Reading the AWS Re:Invent Tea Leaves
As TNS founder Alex Williams points out, you can always learn a lot about where the industry is heading by keeping an eye on what Amazon Web Services launches at its annual re:Invent user conference. And this year’s show, even though it was held virtually, was no exception.
One interesting note was AWS’ increased emphasis on data and machine learning. The company has put a lot of effort over the last few years towards integrating machine learning models into modern development life cycles, in the process developing Amazon SageMaker, a platform that streamlines the process.
Now, the company is taking the next step, integrating the ML workflows directly into the sources of data themselves.

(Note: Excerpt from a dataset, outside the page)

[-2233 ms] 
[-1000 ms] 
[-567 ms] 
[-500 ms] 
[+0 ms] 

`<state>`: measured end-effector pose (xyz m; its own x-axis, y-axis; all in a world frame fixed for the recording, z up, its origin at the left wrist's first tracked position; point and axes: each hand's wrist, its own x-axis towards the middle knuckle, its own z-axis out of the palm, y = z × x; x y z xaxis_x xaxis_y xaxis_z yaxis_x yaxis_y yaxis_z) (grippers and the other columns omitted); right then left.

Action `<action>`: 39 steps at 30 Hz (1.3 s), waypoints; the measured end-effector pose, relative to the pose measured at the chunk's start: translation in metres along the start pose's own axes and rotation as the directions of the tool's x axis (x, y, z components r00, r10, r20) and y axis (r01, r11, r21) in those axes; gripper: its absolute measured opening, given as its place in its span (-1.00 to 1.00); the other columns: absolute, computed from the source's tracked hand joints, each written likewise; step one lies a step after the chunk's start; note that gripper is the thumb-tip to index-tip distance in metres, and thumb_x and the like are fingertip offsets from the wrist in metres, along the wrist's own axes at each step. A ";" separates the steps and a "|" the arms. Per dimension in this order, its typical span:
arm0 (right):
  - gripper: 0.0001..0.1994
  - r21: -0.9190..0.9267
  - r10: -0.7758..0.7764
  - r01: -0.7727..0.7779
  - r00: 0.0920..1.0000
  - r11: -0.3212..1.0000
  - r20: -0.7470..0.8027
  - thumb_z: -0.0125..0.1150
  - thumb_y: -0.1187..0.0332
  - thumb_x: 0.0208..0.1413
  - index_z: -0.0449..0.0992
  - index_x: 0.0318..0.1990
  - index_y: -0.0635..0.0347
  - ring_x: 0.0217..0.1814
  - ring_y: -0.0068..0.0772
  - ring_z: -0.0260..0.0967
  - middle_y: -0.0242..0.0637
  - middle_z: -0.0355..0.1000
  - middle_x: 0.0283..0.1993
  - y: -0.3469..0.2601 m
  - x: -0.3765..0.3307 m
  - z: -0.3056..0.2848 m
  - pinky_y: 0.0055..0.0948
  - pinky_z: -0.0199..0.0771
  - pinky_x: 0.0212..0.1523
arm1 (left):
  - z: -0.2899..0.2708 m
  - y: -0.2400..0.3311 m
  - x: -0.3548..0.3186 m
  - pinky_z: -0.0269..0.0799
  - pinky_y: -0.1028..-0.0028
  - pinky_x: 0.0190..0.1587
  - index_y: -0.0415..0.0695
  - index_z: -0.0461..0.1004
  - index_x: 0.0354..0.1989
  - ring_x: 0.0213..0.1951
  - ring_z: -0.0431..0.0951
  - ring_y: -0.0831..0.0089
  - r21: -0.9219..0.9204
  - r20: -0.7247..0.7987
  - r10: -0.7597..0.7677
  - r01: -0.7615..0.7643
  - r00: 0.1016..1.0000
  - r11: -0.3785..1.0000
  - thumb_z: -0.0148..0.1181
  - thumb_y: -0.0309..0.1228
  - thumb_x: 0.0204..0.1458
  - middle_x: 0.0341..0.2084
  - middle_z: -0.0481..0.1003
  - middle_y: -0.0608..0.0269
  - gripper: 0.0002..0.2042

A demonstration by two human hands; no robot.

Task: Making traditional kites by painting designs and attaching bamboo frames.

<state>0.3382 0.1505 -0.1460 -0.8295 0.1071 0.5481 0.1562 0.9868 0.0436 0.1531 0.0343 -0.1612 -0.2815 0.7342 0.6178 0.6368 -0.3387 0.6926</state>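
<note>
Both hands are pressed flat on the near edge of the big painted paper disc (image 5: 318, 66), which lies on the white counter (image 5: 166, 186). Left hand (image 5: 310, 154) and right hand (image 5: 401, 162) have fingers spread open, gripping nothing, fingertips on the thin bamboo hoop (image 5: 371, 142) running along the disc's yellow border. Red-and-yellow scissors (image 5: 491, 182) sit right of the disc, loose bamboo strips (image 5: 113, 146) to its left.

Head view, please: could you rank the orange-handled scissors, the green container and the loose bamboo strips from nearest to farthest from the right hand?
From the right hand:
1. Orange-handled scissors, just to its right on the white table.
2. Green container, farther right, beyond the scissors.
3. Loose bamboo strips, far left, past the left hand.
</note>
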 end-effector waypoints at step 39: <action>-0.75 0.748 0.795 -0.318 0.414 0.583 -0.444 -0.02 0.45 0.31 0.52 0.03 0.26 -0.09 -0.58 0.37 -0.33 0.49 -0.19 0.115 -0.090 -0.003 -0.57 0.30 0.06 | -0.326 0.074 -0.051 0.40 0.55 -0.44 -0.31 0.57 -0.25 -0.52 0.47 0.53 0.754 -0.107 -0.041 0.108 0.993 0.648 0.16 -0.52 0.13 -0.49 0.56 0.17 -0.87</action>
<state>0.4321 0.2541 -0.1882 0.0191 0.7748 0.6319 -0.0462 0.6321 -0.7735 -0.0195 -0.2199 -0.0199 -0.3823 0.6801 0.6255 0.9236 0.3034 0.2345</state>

The company has incorporated its tool for automating the creation of ML models, called SageMaker Autopilot, into many of its chief data management services, said Swami Sivasubramanian, in this year’s ML keynote.

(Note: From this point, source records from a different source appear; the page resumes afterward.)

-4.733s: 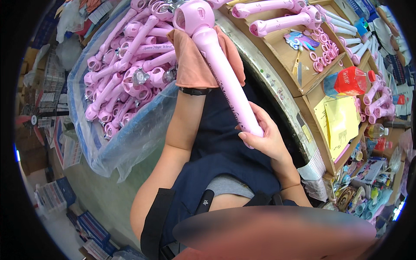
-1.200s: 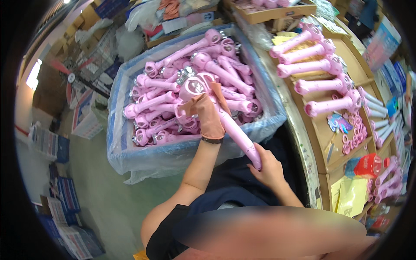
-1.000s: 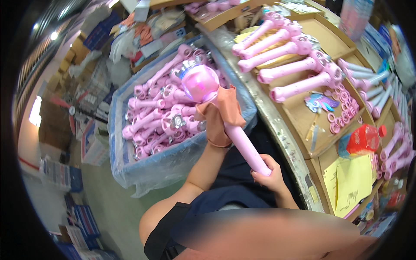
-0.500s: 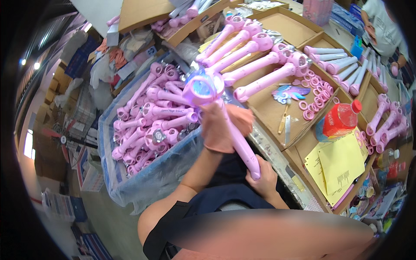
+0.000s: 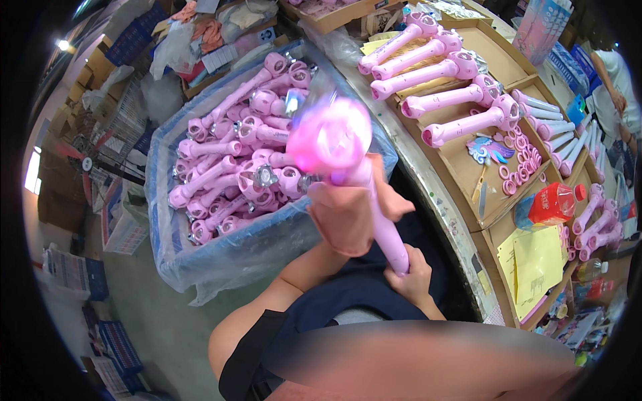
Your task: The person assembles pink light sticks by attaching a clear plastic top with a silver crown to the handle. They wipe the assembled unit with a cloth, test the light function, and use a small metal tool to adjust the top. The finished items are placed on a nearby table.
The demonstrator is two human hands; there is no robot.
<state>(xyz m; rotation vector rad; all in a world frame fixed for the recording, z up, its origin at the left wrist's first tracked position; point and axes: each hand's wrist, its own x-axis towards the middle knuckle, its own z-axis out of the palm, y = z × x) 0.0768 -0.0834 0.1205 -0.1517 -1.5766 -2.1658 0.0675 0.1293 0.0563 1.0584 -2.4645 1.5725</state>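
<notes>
Here both hands, left hand [image 5: 348, 214] and right hand [image 5: 411, 277], grip the pink toy wand [image 5: 354, 174] tightly

1. The wand [image 5: 364, 194] held in both hands is pale pink, its round head glowing brighter magenta-pink with a bluish-white glint.
2. At ten o'clock from it, the bin [image 5: 200, 260] is lined with translucent blue plastic and filled with wands [image 5: 234, 154] in the same pink, with silvery accents.
3. At two o'clock, five pink wands [image 5: 441, 73] lie in a brown cardboard tray [image 5: 461, 164].
4. At three o'clock stands a red bottle [image 5: 552, 202]; below it lies yellow paper [image 5: 535, 264].
5. The floor [image 5: 154, 327] is grey-green.
</notes>
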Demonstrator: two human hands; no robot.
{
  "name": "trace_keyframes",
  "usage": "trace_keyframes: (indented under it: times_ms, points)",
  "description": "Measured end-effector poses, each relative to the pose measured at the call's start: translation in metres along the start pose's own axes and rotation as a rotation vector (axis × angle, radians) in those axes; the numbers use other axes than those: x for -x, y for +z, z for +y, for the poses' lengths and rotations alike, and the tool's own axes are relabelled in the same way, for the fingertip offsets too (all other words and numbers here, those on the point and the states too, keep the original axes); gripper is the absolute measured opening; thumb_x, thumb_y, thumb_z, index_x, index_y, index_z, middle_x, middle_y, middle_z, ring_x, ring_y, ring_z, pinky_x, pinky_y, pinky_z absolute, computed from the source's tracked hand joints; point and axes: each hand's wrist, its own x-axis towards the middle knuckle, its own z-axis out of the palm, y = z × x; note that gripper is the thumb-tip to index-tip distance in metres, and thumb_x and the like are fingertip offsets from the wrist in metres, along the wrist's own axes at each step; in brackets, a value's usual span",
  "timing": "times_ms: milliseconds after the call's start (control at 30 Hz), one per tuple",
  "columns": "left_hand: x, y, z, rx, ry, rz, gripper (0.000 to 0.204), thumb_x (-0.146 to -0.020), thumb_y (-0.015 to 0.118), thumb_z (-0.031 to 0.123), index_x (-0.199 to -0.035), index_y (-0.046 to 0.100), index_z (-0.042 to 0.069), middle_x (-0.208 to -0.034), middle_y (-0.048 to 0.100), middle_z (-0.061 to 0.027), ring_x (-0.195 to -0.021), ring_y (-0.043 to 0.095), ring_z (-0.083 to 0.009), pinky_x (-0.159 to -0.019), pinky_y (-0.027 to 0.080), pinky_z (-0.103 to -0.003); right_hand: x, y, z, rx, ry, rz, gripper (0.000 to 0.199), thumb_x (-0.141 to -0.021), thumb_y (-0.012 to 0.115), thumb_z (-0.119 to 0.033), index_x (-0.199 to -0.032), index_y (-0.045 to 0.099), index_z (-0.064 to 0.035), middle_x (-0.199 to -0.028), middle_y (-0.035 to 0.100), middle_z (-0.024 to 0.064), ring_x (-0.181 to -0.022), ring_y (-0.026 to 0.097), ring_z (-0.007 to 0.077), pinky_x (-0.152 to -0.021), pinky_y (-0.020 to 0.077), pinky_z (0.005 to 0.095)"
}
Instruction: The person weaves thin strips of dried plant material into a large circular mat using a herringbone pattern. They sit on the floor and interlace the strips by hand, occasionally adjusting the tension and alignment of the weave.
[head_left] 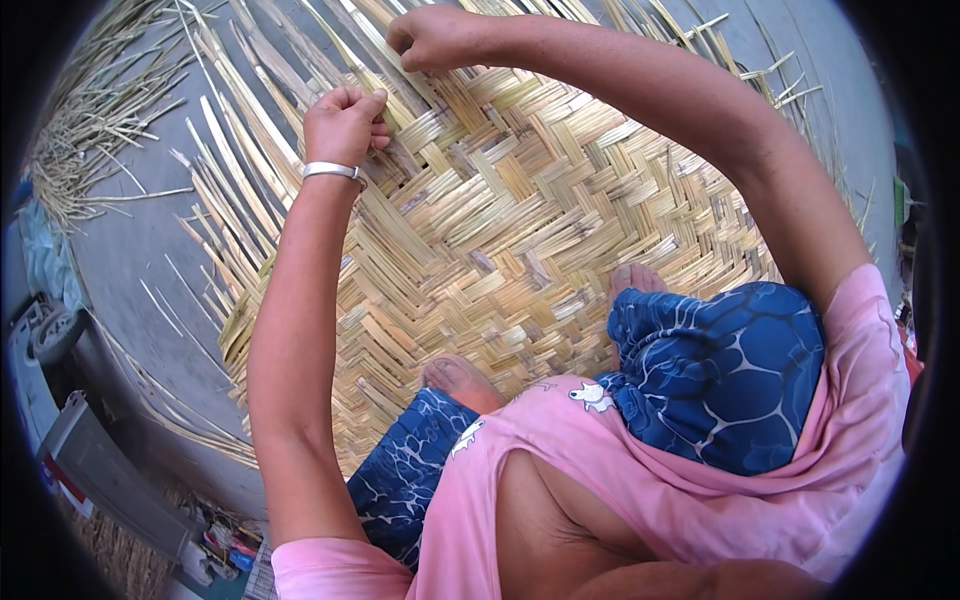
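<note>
A large mat point(520, 240) of flat, split cane strips in tan, yellow and brown lies before me, woven in a zigzag pattern. Along its far left side the loose strips point(255, 120) fan out unwoven. My left hand point(345, 125), with a silver bangle at the wrist, is closed in a pinch on a cane strip at the edge of the weave. Farther off and slightly to the right, my right hand point(435, 38) curls closed around another strip, its fingertips mostly hidden. My right arm arches over the mat's far side.
My bare feet point(458, 378) rest on the near part of the mat. A heap of thin stalks point(105, 130) lies on the grey floor point(130, 225) at far left. A grey panel-like object point(115, 475) and clear plastic point(50, 255) are at the left edge.
</note>
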Motion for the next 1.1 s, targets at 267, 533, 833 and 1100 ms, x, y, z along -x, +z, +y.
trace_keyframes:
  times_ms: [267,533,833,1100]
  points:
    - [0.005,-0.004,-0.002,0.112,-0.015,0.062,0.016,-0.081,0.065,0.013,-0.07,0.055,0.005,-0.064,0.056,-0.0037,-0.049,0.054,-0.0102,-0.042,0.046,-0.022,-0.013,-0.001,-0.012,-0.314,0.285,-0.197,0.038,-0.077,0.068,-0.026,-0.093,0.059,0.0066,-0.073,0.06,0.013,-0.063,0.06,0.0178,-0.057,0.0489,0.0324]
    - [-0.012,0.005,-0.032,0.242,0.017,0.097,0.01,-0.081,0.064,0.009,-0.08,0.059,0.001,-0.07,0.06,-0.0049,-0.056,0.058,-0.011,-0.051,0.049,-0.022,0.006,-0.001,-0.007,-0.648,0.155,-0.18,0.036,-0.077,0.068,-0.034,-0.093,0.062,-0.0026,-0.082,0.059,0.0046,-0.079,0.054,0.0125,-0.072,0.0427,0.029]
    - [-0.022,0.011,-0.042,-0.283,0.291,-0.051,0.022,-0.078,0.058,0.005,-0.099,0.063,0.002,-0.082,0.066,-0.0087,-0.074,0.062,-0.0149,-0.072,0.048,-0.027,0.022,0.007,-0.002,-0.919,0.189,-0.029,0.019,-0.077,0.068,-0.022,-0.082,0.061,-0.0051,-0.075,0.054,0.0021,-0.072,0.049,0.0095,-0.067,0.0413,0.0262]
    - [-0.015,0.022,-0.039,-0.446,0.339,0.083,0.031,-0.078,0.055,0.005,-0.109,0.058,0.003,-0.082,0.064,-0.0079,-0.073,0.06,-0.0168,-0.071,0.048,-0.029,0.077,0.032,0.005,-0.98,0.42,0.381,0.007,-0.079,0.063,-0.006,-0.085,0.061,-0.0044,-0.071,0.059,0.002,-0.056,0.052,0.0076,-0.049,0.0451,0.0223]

The idea is to provide users of AWS data storage, databases and data warehouse tools the ability to create models with an interface almost everyone knows: SQL.

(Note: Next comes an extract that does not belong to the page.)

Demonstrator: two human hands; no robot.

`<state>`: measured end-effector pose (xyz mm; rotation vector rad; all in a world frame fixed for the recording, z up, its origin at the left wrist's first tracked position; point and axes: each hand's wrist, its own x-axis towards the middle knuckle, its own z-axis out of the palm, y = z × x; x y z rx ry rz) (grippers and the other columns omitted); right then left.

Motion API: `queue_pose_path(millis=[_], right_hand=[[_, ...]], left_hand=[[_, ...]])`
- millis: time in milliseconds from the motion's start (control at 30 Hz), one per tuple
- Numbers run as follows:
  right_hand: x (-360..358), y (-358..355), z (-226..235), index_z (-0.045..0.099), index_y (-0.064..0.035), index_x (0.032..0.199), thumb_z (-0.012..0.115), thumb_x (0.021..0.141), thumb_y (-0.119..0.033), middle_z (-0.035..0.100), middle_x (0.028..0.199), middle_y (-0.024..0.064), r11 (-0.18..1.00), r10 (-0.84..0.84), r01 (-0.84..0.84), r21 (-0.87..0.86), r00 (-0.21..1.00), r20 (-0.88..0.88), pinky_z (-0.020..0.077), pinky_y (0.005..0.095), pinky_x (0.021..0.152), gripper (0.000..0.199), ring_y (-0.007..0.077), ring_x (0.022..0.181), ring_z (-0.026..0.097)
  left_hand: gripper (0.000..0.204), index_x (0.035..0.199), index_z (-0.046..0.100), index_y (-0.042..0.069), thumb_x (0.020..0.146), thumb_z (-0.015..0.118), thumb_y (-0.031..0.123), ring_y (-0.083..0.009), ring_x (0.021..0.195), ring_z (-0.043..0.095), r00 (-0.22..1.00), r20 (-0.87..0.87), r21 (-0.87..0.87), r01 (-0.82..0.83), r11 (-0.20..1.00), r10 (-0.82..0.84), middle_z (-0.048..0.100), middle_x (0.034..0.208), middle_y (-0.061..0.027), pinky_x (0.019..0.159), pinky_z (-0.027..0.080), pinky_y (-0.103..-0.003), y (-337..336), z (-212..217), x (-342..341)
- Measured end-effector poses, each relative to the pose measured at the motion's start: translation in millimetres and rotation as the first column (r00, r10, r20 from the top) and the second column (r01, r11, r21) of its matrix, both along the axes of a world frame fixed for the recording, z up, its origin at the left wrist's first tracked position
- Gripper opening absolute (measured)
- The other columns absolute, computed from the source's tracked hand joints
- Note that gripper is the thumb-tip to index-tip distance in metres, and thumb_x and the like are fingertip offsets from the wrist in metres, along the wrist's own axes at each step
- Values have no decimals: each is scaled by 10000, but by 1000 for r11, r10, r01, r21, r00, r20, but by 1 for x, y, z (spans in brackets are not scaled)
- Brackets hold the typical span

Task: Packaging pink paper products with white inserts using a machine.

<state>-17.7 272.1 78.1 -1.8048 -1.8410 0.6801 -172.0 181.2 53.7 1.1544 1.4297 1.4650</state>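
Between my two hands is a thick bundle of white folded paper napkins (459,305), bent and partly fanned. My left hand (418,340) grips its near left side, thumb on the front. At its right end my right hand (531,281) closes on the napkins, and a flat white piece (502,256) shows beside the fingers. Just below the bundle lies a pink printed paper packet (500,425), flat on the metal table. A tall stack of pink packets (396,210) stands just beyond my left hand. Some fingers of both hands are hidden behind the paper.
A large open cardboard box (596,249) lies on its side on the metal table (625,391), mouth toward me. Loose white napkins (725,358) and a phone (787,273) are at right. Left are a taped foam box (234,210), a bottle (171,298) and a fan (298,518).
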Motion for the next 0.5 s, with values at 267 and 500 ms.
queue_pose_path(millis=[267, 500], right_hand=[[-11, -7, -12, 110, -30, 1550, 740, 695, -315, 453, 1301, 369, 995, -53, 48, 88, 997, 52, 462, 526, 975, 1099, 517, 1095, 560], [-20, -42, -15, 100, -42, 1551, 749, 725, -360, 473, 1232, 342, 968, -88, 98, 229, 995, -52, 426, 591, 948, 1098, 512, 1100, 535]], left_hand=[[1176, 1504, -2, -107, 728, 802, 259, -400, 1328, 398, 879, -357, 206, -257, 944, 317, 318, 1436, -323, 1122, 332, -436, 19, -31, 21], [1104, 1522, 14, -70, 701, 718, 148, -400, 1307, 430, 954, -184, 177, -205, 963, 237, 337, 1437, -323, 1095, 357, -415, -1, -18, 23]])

This work actually started last year AWS Technical Evangelist Ian Massingham pointed out, by integrating ML inside Amazon Aurora for relational database developers. This new feature allowed them to add ML capabilities to an enterprise application through a simple query. It did something similar with its interactive query service, called Athena, allowing developers to access built-in or custom ML models directly from Athena ad-hoc queries.
This year the integrations continue. The company’s Redshift data warehouse has been outfitted with machine learning capabilities. As the company explained in a blog post:
Amazon Redshift now enables you to run ML algorithms on Amazon Redshift data without manually selecting, building, or training an ML model. When you run an ML query in Amazon Redshift, the selected data is securely exported from Amazon Redshift to Amazon Simple Storage Service (Amazon S3).”
Even Amazon’s graph database, Neptune, gets some ML smarts. A graph database can be used to examine the links between different entities, revealing patterns that can’t be identified strictly through examination of the entities themselves. A new update to Neptune brings graph neural networks (GNNs), a technique to improve the accuracy of predictions by over 50% compared to traditional approaches, according to the company.
In general, AWS is paying close attention to users' needs for data management. Last week, the cloud giant unleashed a whole range of data services. Version 2 of the Amazon Aurora Serverless database service can now instantly scale “to hundreds-of-thousands of transactions per second.” The newly-released Babelfish for Aurora PostgreSQL, is an open source translation layer that makes it easy — and much less costly — to move from Microsoft SQL Server to an AWS database product.
“Between lift and shift, rearchitecting, and/or rebuild,” explained Robert Koch, lead architect at S&P Global Platts, “migrating to the cloud is a challenge in itself and Babelfish might be a big help in that regard. If there’s a sense of urgency in making our data more resilient, we can copy our SQL Server instances over to Aurora PostgreSQL and potentially not miss a beat."
|